Can CTPN or CRNN be changed to recognize multiple words


(bhaarat sharma) #1

I am playing around with CTPN (https://arxiv.org/abs/1609.03605) from this GitHub Repo . This provides me with word boundaries in images. However, the word boundaries contain multiple words. For example in the image below:

line

One of the boxes detected for text are

box_0

When this box is run through CRNN (https://arxiv.org/abs/1507.05717) i get the result themistakeyou.

Does someone have any experience with this?

  • Should I be modifying CTPN to detect single word boundaries or modifying CRNN to recognize multiple words?
  • Can CRNN be re-trained to recognize multiple words at same time?
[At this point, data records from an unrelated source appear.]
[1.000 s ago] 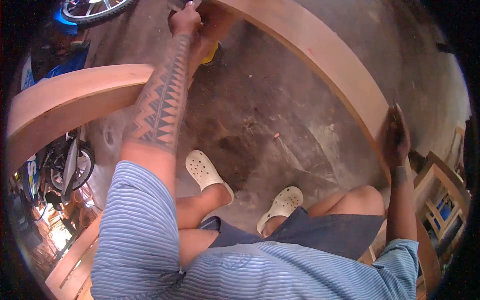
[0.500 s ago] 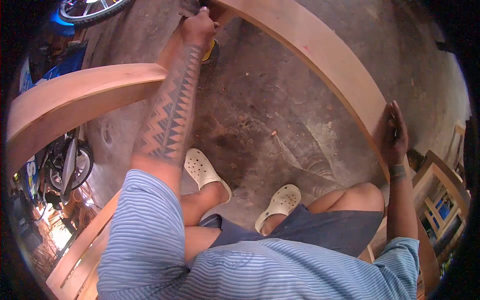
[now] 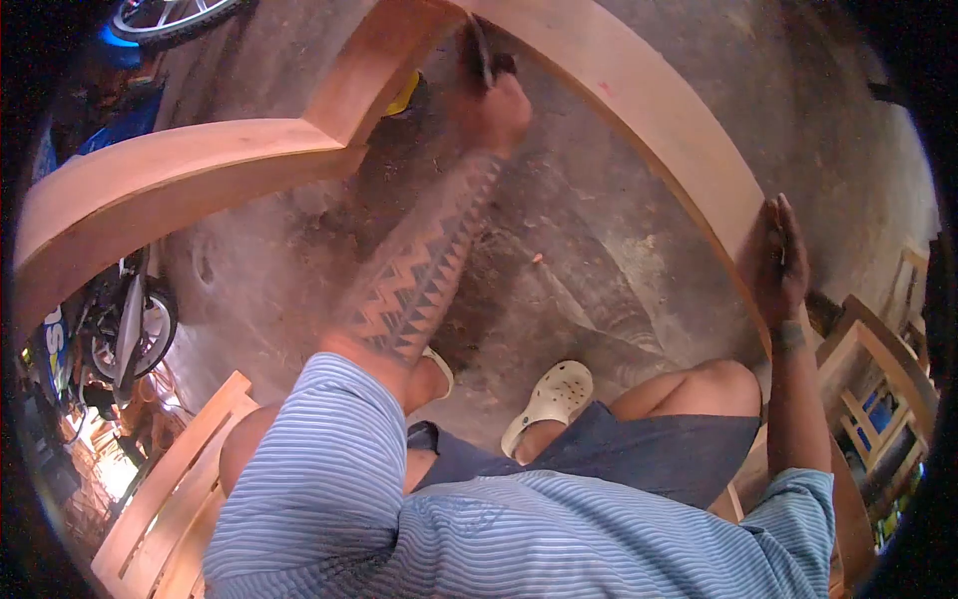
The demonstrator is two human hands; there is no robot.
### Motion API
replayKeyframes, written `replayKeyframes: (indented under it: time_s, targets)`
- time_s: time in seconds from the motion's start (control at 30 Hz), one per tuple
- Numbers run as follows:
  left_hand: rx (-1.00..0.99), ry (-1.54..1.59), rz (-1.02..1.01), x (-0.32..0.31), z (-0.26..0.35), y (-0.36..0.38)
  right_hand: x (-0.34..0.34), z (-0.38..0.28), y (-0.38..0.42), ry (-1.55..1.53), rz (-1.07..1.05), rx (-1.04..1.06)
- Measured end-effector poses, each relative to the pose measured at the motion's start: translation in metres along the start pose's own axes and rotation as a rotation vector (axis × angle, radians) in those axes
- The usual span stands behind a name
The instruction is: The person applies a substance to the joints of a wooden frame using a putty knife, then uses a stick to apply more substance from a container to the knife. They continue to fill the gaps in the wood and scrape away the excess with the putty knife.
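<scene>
Frame [image 3: 589, 65]: spans the upper view, formed of a long rail [image 3: 689, 150] on the right, a short rail [image 3: 369, 70] and a left rail [image 3: 200, 145].

Change: the left hand [image 3: 496, 108] has shifted from over the short rail to the inner side of the long rail. The short rail and its joint with the left rail are now uncovered. Work position is therefore judged to be the inside of the top corner.

Left hand: fist closed around a dark tool [image 3: 483, 52], blurred; type unclear. The tool tip lies at or just beside the inner edge of the long rail; contact cannot be confirmed.

Right hand: has stayed at the lower part of the long rail [image 3: 783, 260]. Fingers straight and together, laid against the wood; not wrapped around it, judged a steadying hold.

Edges: the long rail's inner edge runs from the tool to the right hand. The left rail ends at the short rail, left of the forearm.

Room: floor [image 3: 599, 230] lies between the left forearm and the long rail. Limits are the right knee [image 3: 723, 384] and clog [image 3: 554, 394] below, slats [image 3: 165, 499] at lower left, and a motorbike [image 3: 135, 334] beyond the left rail.
</scene>
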State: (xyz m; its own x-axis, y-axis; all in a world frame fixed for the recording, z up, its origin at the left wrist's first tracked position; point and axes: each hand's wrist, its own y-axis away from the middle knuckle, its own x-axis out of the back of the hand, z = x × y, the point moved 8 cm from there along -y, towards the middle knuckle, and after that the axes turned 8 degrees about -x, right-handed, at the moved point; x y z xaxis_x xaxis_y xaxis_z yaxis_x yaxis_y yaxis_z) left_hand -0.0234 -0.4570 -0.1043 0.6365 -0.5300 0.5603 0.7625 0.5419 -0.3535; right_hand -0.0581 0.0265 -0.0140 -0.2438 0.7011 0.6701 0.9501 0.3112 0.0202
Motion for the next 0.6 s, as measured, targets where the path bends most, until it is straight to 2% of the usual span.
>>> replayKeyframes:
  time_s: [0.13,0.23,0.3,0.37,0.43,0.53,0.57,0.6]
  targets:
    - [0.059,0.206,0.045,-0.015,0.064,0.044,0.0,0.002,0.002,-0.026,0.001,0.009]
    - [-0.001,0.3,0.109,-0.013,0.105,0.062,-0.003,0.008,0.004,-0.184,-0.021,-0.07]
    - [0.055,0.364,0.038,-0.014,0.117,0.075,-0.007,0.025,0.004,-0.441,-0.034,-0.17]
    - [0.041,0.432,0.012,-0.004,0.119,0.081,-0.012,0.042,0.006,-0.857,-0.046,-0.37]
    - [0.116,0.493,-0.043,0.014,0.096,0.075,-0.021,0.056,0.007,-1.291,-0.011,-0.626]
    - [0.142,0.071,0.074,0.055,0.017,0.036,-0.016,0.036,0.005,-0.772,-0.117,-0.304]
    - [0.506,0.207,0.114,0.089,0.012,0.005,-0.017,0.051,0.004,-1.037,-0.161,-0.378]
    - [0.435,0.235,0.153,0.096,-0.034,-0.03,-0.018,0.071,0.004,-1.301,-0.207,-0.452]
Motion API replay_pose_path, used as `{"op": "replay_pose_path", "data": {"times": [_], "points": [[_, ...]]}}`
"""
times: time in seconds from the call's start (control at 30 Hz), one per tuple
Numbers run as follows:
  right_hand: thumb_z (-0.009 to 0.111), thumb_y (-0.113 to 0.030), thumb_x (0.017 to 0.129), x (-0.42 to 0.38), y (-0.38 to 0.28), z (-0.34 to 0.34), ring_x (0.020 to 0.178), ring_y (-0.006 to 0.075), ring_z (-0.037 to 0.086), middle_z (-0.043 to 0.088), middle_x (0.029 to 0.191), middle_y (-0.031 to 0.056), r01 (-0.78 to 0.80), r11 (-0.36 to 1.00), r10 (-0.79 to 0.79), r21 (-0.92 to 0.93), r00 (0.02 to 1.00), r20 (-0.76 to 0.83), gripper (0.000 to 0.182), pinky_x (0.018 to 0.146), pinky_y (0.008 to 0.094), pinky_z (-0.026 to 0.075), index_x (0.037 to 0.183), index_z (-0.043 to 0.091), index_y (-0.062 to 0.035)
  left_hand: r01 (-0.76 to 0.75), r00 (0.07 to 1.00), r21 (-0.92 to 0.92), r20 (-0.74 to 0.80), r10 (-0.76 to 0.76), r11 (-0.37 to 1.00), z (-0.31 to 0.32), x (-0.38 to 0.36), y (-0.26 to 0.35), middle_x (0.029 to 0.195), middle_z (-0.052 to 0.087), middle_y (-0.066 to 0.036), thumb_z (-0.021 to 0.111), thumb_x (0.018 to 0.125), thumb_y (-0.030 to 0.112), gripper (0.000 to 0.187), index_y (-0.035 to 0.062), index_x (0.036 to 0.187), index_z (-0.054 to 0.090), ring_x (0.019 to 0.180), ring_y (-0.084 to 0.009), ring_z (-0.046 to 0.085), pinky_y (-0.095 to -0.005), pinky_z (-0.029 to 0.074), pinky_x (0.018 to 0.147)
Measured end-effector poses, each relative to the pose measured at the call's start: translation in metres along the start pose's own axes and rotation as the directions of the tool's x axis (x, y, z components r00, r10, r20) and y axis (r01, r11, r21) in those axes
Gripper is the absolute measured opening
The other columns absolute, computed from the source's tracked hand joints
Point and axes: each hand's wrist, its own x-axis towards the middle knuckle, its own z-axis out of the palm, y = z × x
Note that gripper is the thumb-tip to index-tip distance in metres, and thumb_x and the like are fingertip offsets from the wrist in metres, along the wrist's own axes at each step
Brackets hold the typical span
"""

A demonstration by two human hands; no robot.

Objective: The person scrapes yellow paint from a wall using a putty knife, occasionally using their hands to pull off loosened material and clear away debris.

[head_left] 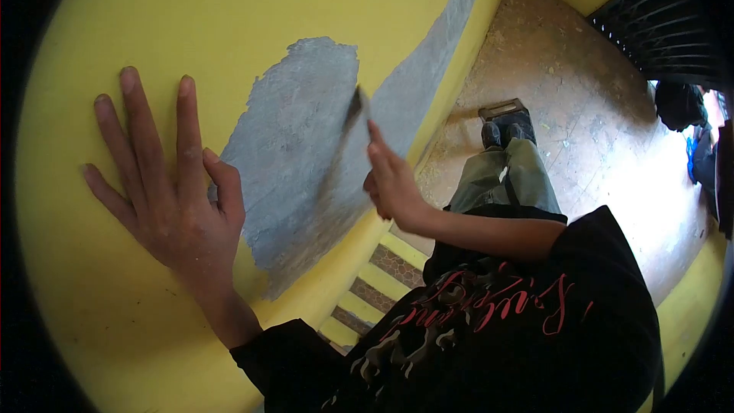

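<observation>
My left hand (180, 199) lies flat against the yellow wall (252, 0), fingers spread, just left of a large grey patch (294, 115) with ragged edges. In my right hand (394, 183) is a scraper (362, 99), its index finger stretched along the tool. The scraper's blade meets the wall at the right edge of the patch, where yellow paint borders the grey. Another grey strip (436, 46) runs up along the wall's right side and joins the patch lower down.
Below, my feet stand on a small dark platform (505, 109) over the brown floor (550, 53). A dark metal grille (657, 23) is at the upper right, with dark bags or clothing (679, 105) under it. Yellow slats (382, 275) show beside my shirt.
</observation>
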Motion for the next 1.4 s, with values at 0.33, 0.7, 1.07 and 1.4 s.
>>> {"op": "replay_pose_path", "data": {"times": [0.33,0.7,1.07,1.4], "points": [[0.033,-0.038,0.103,0.003,0.019,-0.006,0.057,0.0090,0.042,0.037,0.064,-0.0017,0.031,0.998,-0.033,-0.060,0.999,-0.026,0.056,0.046,0.0267,0.042,0.151,0.018,-0.0132,-0.007,1.000,0.099,0.008,0.006,0.995,-0.004,-0.004,0.004,0.149,0.039,-0.009,0.044,0.087,0.021,0.051,0.0253,0.138,0.050,0.135,-0.0349,0.038,-0.0593,0.023,0.105],[0.037,-0.030,0.103,0.002,0.022,0.010,0.059,0.0102,0.040,0.038,0.068,-0.0010,0.069,0.998,-0.069,0.002,0.998,0.011,0.056,0.058,0.0262,0.042,0.151,0.015,-0.0138,-0.039,0.999,0.121,0.027,0.036,0.992,-0.004,-0.008,0.001,0.147,0.040,-0.011,0.038,0.094,0.025,0.044,0.0229,0.136,0.052,0.133,-0.0379,0.039,-0.0590,0.023,0.106],[0.036,-0.034,0.103,0.003,-0.016,0.002,0.061,0.0084,0.040,0.040,0.070,-0.0006,-0.097,0.989,0.103,0.112,0.994,-0.047,0.056,0.058,0.0265,0.042,0.151,0.016,-0.0142,-0.027,1.000,0.094,0.009,0.026,0.995,-0.007,-0.010,0.001,0.146,0.042,-0.011,0.037,0.094,0.028,0.043,0.0220,0.133,0.055,0.135,-0.0364,0.037,-0.0584,0.020,0.108],[0.032,-0.033,0.103,-0.021,-0.018,0.010,0.057,0.0070,0.038,0.037,0.068,-0.0016,-0.059,0.974,0.022,0.218,0.985,0.171,0.059,0.042,0.0241,0.038,0.152,0.008,-0.0117,-0.020,1.000,0.136,0.020,0.018,0.991,-0.005,-0.009,0.002,0.146,0.042,-0.009,0.038,0.094,0.029,0.043,0.0241,0.134,0.054,0.134,-0.0363,0.038,-0.0578,0.021,0.108]]}}
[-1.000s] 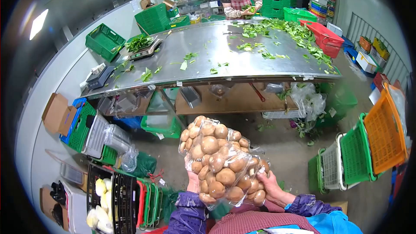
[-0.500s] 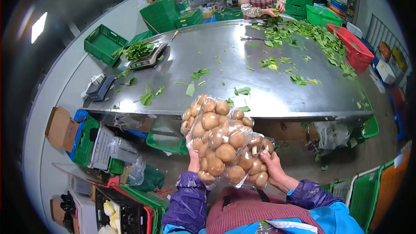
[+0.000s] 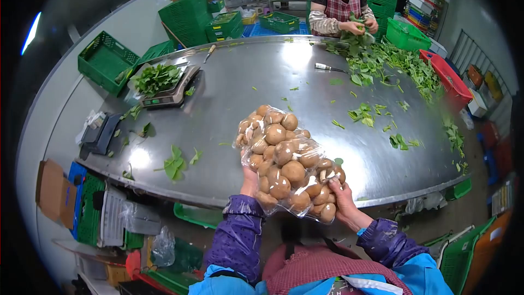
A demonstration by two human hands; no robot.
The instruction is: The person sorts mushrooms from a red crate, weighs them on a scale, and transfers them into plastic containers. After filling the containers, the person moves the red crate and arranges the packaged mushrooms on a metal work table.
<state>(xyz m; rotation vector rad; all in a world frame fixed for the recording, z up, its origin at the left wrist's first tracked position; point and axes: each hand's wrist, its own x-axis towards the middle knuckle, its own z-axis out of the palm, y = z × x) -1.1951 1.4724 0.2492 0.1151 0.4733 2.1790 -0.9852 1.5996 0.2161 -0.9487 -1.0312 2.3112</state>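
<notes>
Brown mushrooms packed in shiny transparent plastic (image 3: 284, 166) fill the space between my two hands, apparently as several packs held together. My left hand (image 3: 249, 180) grips their left side, its fingers mostly hidden behind the plastic. On the right edge, my right hand (image 3: 345, 202) holds the packs with the thumb on top, beside a mushroom whose pale stem shows. The bundle overlaps the near part of the steel table (image 3: 234, 98) in this view.
Leafy greens (image 3: 147, 79) lie on a scale (image 3: 173, 94) at left. Loose leaves (image 3: 174, 164) are scattered about. A knife (image 3: 329, 68) lies near the greens heap (image 3: 404, 65). Across the table a person (image 3: 341, 5) handles leaves. A red crate (image 3: 445, 79) stands at right.
I have come closer to the table, and the mushroom packs, still in both hands, are now over its near edge. The person opposite still handles leaves.
</notes>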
Would appreciate any help on this.


#2

As far as I know, you can use CTC as loss function to train your model. The loss function enables you to have multi `labels’ in a row as Y of your model.


(bhaarat sharma) #3

The implementation I’m using of CRNN does use CTC: https://github.com/meijieru/crnn.pytorch/blob/4850b736fc8186b98c864a0c95c032a887e7c537/utils.py#L10 but I’m unsure whether you’re suggesting that I retrain CRNN with data that contains multiple words? or tweak the parameters. If former, is there a dataset I could use? Mostly folks use http://www.robots.ox.ac.uk/~vgg/data/text/ but it contains single words


(bhaarat sharma) #4

Seems like author thinks CTC won’t work https://github.com/meijieru/crnn.pytorch/issues/53#issuecomment-321514688


#5

In this project https://github.com/ypwhs/captcha_break, captcha labels contain multiple letters. However, I am not sure if words should be kept together as well. CTC seems to ignore blanks with a region. Looking forward to learning from OCR experts.